By the same token, powerlessness can be toxic. Scores of studies have linked male depression to problems with success, power and competition. A sudden loss of employment can be especially devastating, says University of Texas psychologist David Buss, costing men their marriages as well as their self-esteem. The stress of subordination may even cause physical illness. “Low socioeconomic status carries with it –an enormously increased risk of a broad range of diseases,” says Stanford biologist Robert Sapolsky, “and this gradient cannot be fully explained by factors such as health-care access.” Animal studies suggest that low status can raise blood pressure, suppress the immune system and damage the heart. The effects on human health are less clear, but Sapolsky predicts that scientists will uncover the same connections.
Is there any hope for peace, justice or widespread happiness in a world so ineluctably stratified? The prospects aren’t nearly as grim as all these findings suggest. Men may be obsessed with rank, but we’re not always in conflict over it. In fact, once we work out who’s higher and lower, we often relax and get along quite well. “If resources are divvied up unevenly,” says Sapolsky, “you can fight it out tooth and claw for everything, or you can have a stable dominance system that gets you the same result without having to go through the battle every time. It’s a conservative way of avoiding fighting.” True, life at the bottom of the heap can be awful, but the top is not the only place to find fulfillment. “People often think that social rank is about everybody trying to get high rank,” says University of Derby psychologist Paul Gilbert. “There’s an important difference between pursuing high rank and avoiding low rank.” Middle management can be a good deal if the boss is not a tyrant. And even if you land at the bottom of one hierarchy, it’s often possible to distinguish yourself in another one. Janitor by day, martial-arts master by night.
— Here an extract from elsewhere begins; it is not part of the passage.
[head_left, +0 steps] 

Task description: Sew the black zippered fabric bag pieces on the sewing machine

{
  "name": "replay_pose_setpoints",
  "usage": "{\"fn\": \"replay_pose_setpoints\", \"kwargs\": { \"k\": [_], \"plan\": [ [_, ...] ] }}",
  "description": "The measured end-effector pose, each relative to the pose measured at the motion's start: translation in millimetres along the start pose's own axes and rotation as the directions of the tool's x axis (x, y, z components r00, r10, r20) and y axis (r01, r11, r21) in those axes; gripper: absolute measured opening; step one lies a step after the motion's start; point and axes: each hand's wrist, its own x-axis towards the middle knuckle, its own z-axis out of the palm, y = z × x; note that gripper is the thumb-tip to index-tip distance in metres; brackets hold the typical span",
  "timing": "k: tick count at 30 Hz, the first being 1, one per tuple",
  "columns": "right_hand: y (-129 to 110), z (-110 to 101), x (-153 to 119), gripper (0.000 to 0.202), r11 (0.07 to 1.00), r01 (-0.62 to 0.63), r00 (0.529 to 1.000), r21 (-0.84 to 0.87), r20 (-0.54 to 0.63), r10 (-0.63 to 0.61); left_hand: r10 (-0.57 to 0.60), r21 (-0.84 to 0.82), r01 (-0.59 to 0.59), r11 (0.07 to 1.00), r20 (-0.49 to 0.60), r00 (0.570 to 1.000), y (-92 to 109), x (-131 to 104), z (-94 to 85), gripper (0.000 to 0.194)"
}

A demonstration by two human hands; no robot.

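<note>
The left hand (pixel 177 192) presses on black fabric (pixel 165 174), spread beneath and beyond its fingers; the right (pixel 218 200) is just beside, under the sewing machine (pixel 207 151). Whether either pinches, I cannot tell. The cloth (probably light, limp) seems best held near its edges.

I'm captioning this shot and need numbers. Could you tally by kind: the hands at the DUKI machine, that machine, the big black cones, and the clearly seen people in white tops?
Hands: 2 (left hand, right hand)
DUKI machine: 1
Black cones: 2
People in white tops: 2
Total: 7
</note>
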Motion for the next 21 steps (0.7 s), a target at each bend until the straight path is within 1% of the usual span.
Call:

That’s not to say things always work out for the best. The world is full of would-be despots, and “take more than your share” is still the alpha-male motto. Berkeley psychologist Dacher Keltner notes that America’s top CEOs now average $37.5 million in annual earnings–more than 1,000 times the salary of an average worker. Genghis Khan would approve. The good news is that status doesn’t survive by power alone. Even among nonhuman primates, the most durable leaders are those who kiss babies, flatter allies and share their bounty–in short, the ones who govern by consent. They may have testosterone to spare, but it is matched and balanced by serotonin, a neurotransmitter critical for controlling impulses. And though quick to confront potential challengers, they employ more bluff than force. “If you have to abuse your power,” says Sapolsky, “you’re probably in the process of losing it.” Men will surely continue to learn that lesson the hard way. But we’ve come a fair distance already, and the millennium is young.